What he missed was libertarianism.

This supposed loophole that government can be libertarian and yet regulate every aspect of your life that deals with commerce, protection, education, and all the other aspects of civilization because you choose to engage in those things, makes any idea of non-aggression a farce. What it says is that you can be libertarian and not be aggressed upon by government as long as you are willing to move far away from people and live like an animal.

But libertarianism is for humans, not animals. Bands of monkeys are not free, because freedom implies options and monkeys don't know that they have options.

Government is not a necessry ingredient for human activity and interacton. In North America we saw that time and again in our history until our frontiers were finally "closed," meaning completely under control of government.

When the Pilgrims came to America, they brought farm tools and personal weapons, not stacks of law books, an army, and a well staffed bureaucracy.

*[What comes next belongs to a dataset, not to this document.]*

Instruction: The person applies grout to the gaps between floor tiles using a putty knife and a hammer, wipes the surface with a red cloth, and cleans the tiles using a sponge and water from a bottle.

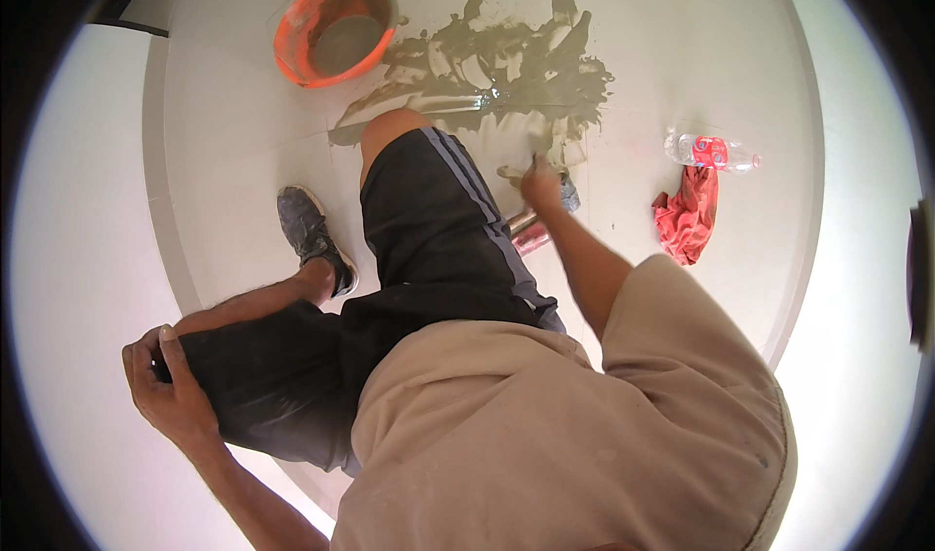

Some thrived, some did not, but government did not take any interest in America until she started to turn a profit. Then as usual, government arrived to cash in.

Taking taxes by force is no part of self-defense. Forcing parents to send their children to school or to gender reassignment therapy is nothing to do with self-defense. Neither would forcing parents to send their children to gay conversion therapy, not matter how important that particular community thought it would be to help kids stop being gay. The idea that parents harm their children by not sending them to government schools has to be the least libertarian idea I read today.

There is an argument to be made that a government funded by taxes collected at gunpoint is a net benefit to humanity, with the real benefit of the protection and regulation it provides outweighing the less tangible and more theoretical benefit of freedom. Make that argument and I'll be happy to debate it with anyone.

But don't say that arguement is a libertarian argument in line with the non-aggression principle, because that is objectively incorrect.
Fauxbertarian is faux....

CivilizedSociety.jpg
 
That's because of your limited understanding of my comments. The philosophy I espouse is similar to libertarianism but not quite. I recognize no right to personal ownership of natural resources. But for the purposes of expressing a philosophy in which collectively we do not have a right to use force against others in manner we would not have as individuals it will suffice.
Who Is John Galt? He's a Cash Cow for Corporate Cowboys.

What about people other than the inventor owning his human resources, as in corporate patents? He, rather than the investors, is the real Atlas that Libertarian Ayn Rand claims the investors are.

All these upper-class ideologies are bait-and-switch like hers is. She was the mirror image of Stalin, reversed from Left to Right but just as ugly.
 
This supposed loophole that government can be libertarian and yet regulate every aspect of your life that deals with commerce, protection, education, and all the other aspects of civilization because you choose to engage in those things, makes any idea of non-aggression a farce. What it says is that you can be libertarian and not be aggressed upon by government as long as you are willing to move far away from people and live like an animal.

But libertarianism is for humans, not animals. Bands of monkeys are not free, because freedom implies options and monkeys don't know that they have options.

Government is not a necessry ingredient for human activity and interacton. In North America we saw that time and again in our history until our frontiers were finally "closed," meaning completely under control of government.

I disagree.

Government should not "regulate every aspect of you life that deals with commerce, protection, education, etc."
The only things government should do is when it is necessary to defend individual rights, like build roads and ticket speeders.
Things like the War on Drugs are inherently illegal because they defend the rights of no one.

I am not at all a Libertarian and am Socialist instead, but that is only because I think multi national corporations are way too vast of an evil threat for Libertarianism to work.